Port officials also moved forward with plans to establish a wholly owned nonprofit affiliate, called the New Orleans Public Belt Railroad Corp., to operate the railroad as well as the Huey P. Long Bridge over the Mississippi River in Jefferson Parish, which the railroad also owns.

"The steps we took today were major milestones," Christian said after the board's vote. "We still have a couple of steps in the process, but this was a major piece in terms of moving it forward."

Later Thursday, the Public Belt Railroad Commission approved a measure to transfer the agency's assets to the new port-owned subsidiary.

When it was first announced, officials said the deal would give the city a chance to fill in a gap in public access to the riverfront and redevelop that space into a draw for tourists and residents that could help alleviate congestion in the section of the Quarter closer to Canal Street.

For nearly two years, Landrieu publicly discussed selling or leasing the railroad to a private firm as a means of generating cash for the city. Five firms expressed interest in taking it over in a deal that could have netted the city as much as $55 million upfront and another $76 million over 40 years.

However, port officials and railroad clients opposed the move, worried that a private operator would be more focused on increasing revenue than keeping costs down.

Under the terms of the agreement, the port and its new railroad affiliate will be operated by separate boards that share the same members.

To maintain the railroad's role as a neutral party, the port will prohibit railroad customers, including port tenants, from serving on its board. Existing policies restricting Class 1 railroad officials from serving on the board will be carried over.

With the port soon taking the reins, the current Public Belt Railroad Commission is expected to be dissolved next year. That led to some lighthearted speculation Thursday among the current board members that they were having their final meeting.

"I'm happy to be sitting where I'm sitting right now, and knowing that I won't be sitting here in January," the commission's president pro tempore, Lynes “Poco” Sloss, joked at the meeting.

But calling it "a great outcome," Sloss added: "I think this is a case where all parties are happy with what's happening."

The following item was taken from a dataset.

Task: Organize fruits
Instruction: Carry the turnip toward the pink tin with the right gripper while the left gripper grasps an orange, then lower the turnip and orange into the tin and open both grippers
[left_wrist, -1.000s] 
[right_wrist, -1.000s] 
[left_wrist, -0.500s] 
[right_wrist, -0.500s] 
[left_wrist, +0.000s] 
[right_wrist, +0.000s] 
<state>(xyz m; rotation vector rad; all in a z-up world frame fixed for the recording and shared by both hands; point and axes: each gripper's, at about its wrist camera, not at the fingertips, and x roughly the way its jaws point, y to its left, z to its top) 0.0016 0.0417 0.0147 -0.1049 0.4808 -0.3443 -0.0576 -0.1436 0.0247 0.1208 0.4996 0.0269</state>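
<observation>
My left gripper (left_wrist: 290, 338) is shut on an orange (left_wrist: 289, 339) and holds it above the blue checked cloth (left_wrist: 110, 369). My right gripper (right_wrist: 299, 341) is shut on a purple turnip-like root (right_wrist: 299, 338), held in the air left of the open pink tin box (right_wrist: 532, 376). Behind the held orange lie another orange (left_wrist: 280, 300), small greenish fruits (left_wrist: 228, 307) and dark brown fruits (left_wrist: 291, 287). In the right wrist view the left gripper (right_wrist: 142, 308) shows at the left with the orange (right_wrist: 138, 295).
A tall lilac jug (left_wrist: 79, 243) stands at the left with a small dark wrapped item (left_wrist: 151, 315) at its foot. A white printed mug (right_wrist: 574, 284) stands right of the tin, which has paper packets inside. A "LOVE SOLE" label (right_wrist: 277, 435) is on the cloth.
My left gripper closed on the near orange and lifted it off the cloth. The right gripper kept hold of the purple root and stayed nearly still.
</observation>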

The deal still must be approved by the City Council as well as the federal Surface Transportation Board, which oversees railroads. Neither step is expected to be a problem, officials say, and approvals are likely to be in hand by the end of the year.

Once it's official, Christian will become CEO of the New Orleans Public Belt Railroad Corp., while Doug Campbell, the Public Belt's current CEO, will serve as its general manager under Christian.

The port plans to recognize the union contracts of the workers that it's taking on from the railroad, officials said.

Landrieu is to be joined at Friday's announcement ceremony by numerous civic and business leaders, including Sloss and real estate developer Darryl Berger, a Dock Board member who also serves as chairman of the New Orleans Tourism Marketing Corp. Ron Forman, president of the Audubon Nature Institute, which operates Woldenberg Park, is also slated to attend.

A hint of what's to come may have been tucked away in a draft of the cooperative agreement that was released Thursday. In it, port officials say they will "support the creation of an economic development district that includes the New Orleans riverfront from Spanish Plaza to Crescent Park," a measure that would provide an economic lift for the city's benefit.